# auratus help....



## Robchester_2000 (Sep 9, 2008)

hi, i'm new to cichlids, i went out bought books, researched tank setup, water conditions etc, had it all straight in my head, then went in the pet store, and believed everything the fish shop guy said. 

now i have two baby auratus, (i liked the colors, wasn't till i got home and did research i realised these are almost a whole different kettle of fish to other malawi's) and a greyish blue adolescent with faint bluish vertical stripes. not sure what the grey one is?? 

they are in a 10 gallon tank for the next two weeks, set up as a malawi biotope, lots of rocks piled against the back. 

the water is perfect, ph 8, and they seem fine

my problem is this.

i would like to breed eventually, and i am planning on upgrading to at least a 30 gallon next month, but now i am worried because i have some auratus, i'm gonna need to just have auratus' because they'll attack everything else, or do i take them back and swap them for something easier?
what should i do? they are fascinating, but i'm worried i won't be able to handle them.


----------



## roc-aquarium (Aug 26, 2008)

Honestly, I'd seriously consider bringing these bad boys back. Auratus are rather difficult to keep, let alone breed. They are going to outgrow a 30 gallon tank in no time.


----------



## Fishboydanny1 (Jun 13, 2008)

choose Labidochromis.... their pretty, and you could easily breed them in a 30, in fact, the minimum size is 25 gallons. there are also subspecies; mbamba, and more. do a little research, and decide what you want... I reccomend the labs....


----------



## Kogo (Mar 14, 2008)

Auratus are actually quite easy (as are most all mbuna) to keep and breed (although mbuna are not recommended for small tanks). Their only problem is that dominant males can become quite aggressive (even for mbuna) so be forewarned and cautious when mixing. 

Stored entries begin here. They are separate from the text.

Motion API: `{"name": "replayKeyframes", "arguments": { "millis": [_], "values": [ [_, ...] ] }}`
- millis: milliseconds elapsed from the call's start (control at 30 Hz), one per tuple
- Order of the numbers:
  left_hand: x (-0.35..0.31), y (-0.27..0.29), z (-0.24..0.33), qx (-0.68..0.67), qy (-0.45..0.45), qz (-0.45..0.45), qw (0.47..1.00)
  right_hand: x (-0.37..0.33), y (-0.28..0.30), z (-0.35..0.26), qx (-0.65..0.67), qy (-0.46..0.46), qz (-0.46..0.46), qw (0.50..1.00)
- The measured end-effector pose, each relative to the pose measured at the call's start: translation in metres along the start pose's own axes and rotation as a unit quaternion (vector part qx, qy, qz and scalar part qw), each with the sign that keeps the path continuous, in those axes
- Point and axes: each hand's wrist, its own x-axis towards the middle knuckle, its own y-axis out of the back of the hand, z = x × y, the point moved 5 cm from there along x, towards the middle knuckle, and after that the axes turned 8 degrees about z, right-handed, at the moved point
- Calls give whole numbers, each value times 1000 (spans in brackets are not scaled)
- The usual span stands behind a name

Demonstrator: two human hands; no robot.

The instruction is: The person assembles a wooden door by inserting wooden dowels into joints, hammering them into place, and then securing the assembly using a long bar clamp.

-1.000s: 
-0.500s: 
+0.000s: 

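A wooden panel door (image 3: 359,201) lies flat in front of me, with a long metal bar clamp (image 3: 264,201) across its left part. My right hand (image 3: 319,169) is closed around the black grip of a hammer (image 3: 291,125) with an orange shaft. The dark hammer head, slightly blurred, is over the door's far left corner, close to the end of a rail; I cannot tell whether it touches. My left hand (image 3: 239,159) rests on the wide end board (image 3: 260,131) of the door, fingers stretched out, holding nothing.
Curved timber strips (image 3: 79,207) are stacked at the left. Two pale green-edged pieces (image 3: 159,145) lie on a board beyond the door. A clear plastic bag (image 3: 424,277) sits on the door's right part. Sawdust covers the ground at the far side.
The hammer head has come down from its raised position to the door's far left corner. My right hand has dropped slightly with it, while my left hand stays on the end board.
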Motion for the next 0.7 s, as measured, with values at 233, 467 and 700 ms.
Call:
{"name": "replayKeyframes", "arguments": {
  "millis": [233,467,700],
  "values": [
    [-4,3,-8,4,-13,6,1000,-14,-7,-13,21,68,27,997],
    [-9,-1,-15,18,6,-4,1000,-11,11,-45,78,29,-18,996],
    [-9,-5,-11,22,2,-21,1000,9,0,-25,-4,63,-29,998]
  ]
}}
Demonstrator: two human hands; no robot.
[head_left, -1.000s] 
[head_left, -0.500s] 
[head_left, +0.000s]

mbuna as a group, are best kept in warm (80F) tanks of at least 55g with other mbuna in high concentrations with lots of rockwork. they are constant diggers so be sure to add your rockwork before your gravel so they won't crush themselves or topple aquascaping.


----------



## MondoAquatics (Oct 11, 2008)

Auratus are easy to keep - It will just be the other fish in the tank with them that will be hard to keep. They are as mean and nasty as they are beautiful. We've had the same one auctioned off at least 3 -4 times already at our club.

Jeff
MondoAquatics.com


----------



## AquaticMadness (Oct 12, 2008)

I would also add sand is a better substrate. The 30 gallon will not be big enough and you will want a bunch of mbuna to spread out aggression. I breed many peacocks and mbuna in 30 gallon tanks. It is almost the perfect size and my fish are very prolific.


----------